Aloha Kakahiaka


before the main attraction hits the stage, take a moment to view the set list:

MORRISSEY LIVE AT EARLS COURT 98%
ANTONY AND THE JOHNSONS I'M A BIRD NOW 97%

QUEENS OF THE STONE AGE LULLABIES TO PARALYZE 97%

THE FALL 50,000 FALL FANS CAN'T BE WRONG 95%
DINOSAUR JR. BUG 97%
LCD SOUNDSYSTEM 94%
BASTRO SING THE TROUBLED BEAST; DIABLO GUAPO 92%
THE PERCEPTIONISTS 90%
ASH MELTDOWN 91%
BUSDRIVER FEAR OF A BLACK TANGENT 92%

{100%=THE GODFATHER II. 95%-99%=THE GODFATHER. 90%-94%=GOOD FELLAS. 85%-89%=THE SOPRANOS. 80%-84%=CASINO. 79% and lower=THE GODFATHER III. (Don't worry about these until you get those.}

X-TRAS/COLEKTBLZ/ RINGS/ARCHIVE/PROFILE/F.A.?/MUSIC ENTRIES/email/
BANNERS & LINKS/CONTRIBUTORS/4-CHINS/LOG YOUR OWN FUCKING LIFE
SONGS/CHEWBACCA UNCIRCUMCIZED
BEWARE THE RANDOM AXE!

And now, ladies and gentlemen....the moment you've all been waiting for. Put down your drinks, and put your hands together for.....

2004-04-08 | LET GO

I'm watching yet another rendition of "God Bless America", and I feel that it is the perfect time to tell you that from the mountains to the prairies, Major League Baseball has started again, and it seems like I've seen almost every game possible when not at work, since the season has started, and that may be because MLB Extra Innings is having a free preview right now, and just like an ass to Hank Azaria's head, I'm stuck way up in it.

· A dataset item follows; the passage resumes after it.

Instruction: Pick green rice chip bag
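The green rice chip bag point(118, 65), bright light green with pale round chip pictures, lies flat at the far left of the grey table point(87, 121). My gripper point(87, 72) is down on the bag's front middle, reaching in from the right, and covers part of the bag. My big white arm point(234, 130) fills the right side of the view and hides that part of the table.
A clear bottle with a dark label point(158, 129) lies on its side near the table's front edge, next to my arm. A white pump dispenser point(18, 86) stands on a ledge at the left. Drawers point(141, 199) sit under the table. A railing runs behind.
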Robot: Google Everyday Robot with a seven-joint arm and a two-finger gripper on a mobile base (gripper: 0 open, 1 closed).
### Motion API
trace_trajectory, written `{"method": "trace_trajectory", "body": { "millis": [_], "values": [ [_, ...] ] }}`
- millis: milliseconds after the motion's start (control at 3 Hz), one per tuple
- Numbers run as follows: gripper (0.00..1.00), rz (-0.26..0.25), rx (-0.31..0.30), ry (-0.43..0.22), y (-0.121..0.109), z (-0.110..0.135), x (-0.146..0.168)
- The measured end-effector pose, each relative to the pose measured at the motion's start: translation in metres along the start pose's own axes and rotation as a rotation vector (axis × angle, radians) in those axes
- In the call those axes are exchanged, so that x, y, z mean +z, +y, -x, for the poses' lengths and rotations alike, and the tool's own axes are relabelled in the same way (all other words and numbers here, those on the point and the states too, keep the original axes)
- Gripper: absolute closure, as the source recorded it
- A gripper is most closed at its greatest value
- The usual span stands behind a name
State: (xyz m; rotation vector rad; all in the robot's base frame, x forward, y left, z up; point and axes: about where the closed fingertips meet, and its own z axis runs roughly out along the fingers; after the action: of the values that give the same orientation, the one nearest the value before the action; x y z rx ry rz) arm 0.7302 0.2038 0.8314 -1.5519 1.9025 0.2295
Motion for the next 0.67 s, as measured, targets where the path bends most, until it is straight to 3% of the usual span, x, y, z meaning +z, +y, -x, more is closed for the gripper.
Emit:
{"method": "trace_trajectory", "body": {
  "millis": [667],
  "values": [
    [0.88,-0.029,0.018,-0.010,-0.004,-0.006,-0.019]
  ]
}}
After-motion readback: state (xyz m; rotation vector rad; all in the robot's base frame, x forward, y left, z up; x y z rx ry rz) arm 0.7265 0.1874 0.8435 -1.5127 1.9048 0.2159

Endless hours of my time had already begun to be wasted before the season started because of my numerous fantasy baseball league drafts, and now it's being wasted watching actual games containing actual players who are on my non-actual teams.

And now I'm wasting time wondering what I will do with myself when this free-view is over, as if the ten games a week that are on normal tv aren't enough for my sad soul. WGN, TBS, ESPN, 2, FOX Sports Arizona, don't fail me now.....

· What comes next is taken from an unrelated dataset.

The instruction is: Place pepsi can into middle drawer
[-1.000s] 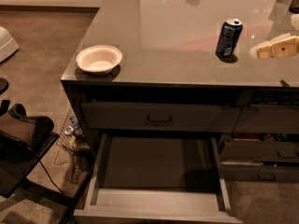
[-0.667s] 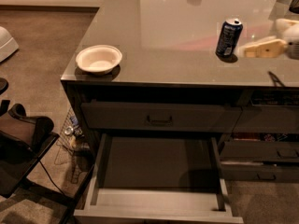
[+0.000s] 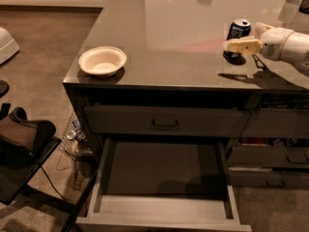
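Note:
The pepsi can (image 3: 238, 31) is dark blue with a silver top and stands upright on the right part of the grey counter (image 3: 183, 28). My gripper (image 3: 232, 46), cream-coloured, reaches in from the right edge and crosses the can's lower half in view. I cannot tell whether it touches the can. The middle drawer (image 3: 164, 170) is pulled out below the counter's front, with a flat dark bottom, paler rims and nothing inside.
A white bowl (image 3: 102, 61) sits near the counter's front left corner. A shut drawer front with a dark handle (image 3: 165, 124) lies above the open drawer. Narrower drawers (image 3: 270, 156) stand at the right. A black chair (image 3: 21, 151) and wire clutter are at the left on the carpet.
My gripper has moved left, from beside the can to in front of its lower half. The can, the bowl and the drawer have not moved.

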Controlling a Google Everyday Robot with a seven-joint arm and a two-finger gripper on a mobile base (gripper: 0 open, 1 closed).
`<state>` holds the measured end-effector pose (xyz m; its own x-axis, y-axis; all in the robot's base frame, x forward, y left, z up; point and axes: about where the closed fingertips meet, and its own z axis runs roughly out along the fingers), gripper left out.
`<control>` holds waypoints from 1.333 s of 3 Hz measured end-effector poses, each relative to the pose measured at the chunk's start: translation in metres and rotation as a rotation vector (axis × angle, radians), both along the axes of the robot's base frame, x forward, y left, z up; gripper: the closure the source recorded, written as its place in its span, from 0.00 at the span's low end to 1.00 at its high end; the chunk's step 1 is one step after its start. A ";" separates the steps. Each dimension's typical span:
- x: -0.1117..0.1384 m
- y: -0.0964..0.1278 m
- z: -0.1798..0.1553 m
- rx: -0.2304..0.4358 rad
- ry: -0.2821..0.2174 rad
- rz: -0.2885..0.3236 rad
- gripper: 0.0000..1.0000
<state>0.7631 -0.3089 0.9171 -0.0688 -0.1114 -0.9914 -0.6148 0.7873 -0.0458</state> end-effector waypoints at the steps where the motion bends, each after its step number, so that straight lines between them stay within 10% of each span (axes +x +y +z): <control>1: 0.025 0.003 -0.002 0.031 -0.024 0.010 0.18; 4: 0.044 0.014 0.001 0.047 -0.041 0.024 0.96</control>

But I've still got my silly fantasy teams. Believe me, I do understand how gay, and Dungeons and Dragonsy this all sounds, but I can't help it. I have a problem. Might as well face it, I'm addicted to GLOVE.

That's right, I said it.

The possibilities are endless with my fantasy teams. I can have a pitching staff full of guys who have had Tommy John surgery. Shit, I'd draft Tommy John if he was available.

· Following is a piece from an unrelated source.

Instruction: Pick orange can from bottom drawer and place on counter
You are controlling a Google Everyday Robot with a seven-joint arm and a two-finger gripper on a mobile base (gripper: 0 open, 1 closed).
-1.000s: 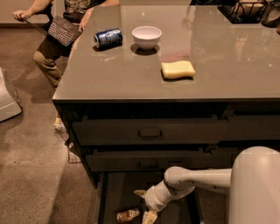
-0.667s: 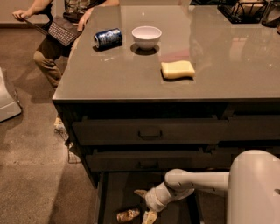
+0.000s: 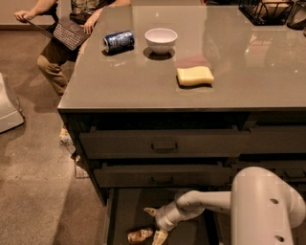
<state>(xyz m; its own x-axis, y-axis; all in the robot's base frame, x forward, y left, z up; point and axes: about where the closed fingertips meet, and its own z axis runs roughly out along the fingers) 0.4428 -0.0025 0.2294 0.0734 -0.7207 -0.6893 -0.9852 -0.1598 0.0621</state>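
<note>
The orange can (image 3: 139,235) lies on its side on the dark floor of the open bottom drawer (image 3: 125,210), near its front left. My gripper (image 3: 154,224) reaches down into the drawer from the right, just right of the can. Its fingers are spread, one fingertip (image 3: 149,211) behind the can and the other close by its right end. Nothing is held. The counter (image 3: 143,81) spans the top of the cabinet above.
On the counter lie a dark blue can (image 3: 118,40), a white bowl (image 3: 161,39) and a yellow sponge (image 3: 195,76). A black wire basket (image 3: 267,9) stands at the back right. A seated person (image 3: 62,33) is beyond the far left corner. Two shallower drawers (image 3: 164,145) are shut.
The gripper has shifted slightly lower and closer to the can in the drawer. The can has not moved.
</note>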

I could draft an all injury team full of players who haven't tapped into their full potential, or whos stars have fallen faster than Jason Giambi's weight because their bones are as frail as Kate Moss's. First pick: Ken Griffey Jr.

I could make an all Balco team full of all players who are suspected of doing steroids, but I'm tired of all this fucking steroid talk, so I'm going to start a team full of players who could be suspected more of eating donuts and drinking soda than popping pills and getting juiced. 1B John Olerud...SS David Eckstein....SP David Wells

I scoff at people who say that sports don't matter until you get to the playoffs. That's one good thing about having a fantasy team. It always counts. But there are a million other reasons why baseball matters, even this early in the season.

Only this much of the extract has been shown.